* **WHAT THE EXERCISE ASKS**
Retype only what runs from the first line of the listing to the line holding "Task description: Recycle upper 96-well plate", both included. Do not retype the pictures.

--- DATA EXCERPT Enclosed Below ---

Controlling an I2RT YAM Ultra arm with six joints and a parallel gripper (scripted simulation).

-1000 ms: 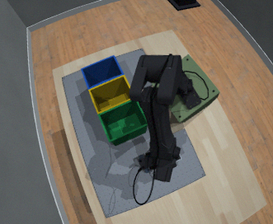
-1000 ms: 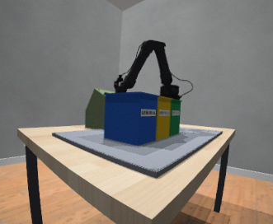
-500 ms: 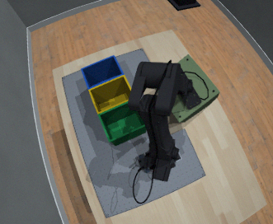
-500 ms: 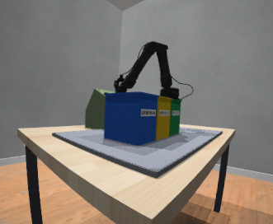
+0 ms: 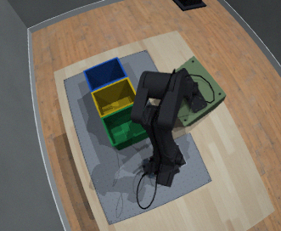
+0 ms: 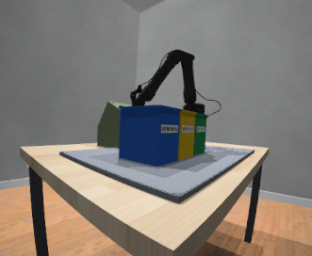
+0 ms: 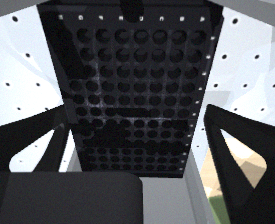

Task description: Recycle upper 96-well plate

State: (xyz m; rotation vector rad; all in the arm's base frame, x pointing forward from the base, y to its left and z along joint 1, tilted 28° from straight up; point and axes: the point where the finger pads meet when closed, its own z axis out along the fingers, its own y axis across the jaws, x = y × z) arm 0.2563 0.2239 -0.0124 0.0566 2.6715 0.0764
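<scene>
In the wrist view a black 96-well plate [image 7: 133,90] lies in the grey stack rack K1 [image 7: 160,197], right below and ahead of my gripper [image 7: 136,114]. The gripper is open, one finger on each side of the plate, not touching it. I cannot see a lower plate under it. In the exterior view the gripper [image 6: 137,98] hangs behind the bins. The yellow bin [image 5: 114,99] [image 6: 188,136] stands upright between the other two, left of the arm. In the top view the arm hides most of the rack [image 5: 153,102].
A blue bin [image 5: 105,74] [image 6: 147,136] and a green bin [image 5: 124,132] [image 6: 200,134] stand upright beside the yellow one on the grey mat [image 5: 84,140]. A green slanted block [image 5: 203,89] [image 6: 108,124] sits behind the arm. A cable loops near the arm's base [image 5: 166,170].
</scene>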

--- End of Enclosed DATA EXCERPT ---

* **TASK RESPONSE**
Controlling an I2RT YAM Ultra arm with six joints and a parallel gripper (scripted simulation).

-1000 ms: 
-1000 ms: 
-500 ms: 
-500 ms: 
+0 ms: 
+0 ms: 
+0 ms: 

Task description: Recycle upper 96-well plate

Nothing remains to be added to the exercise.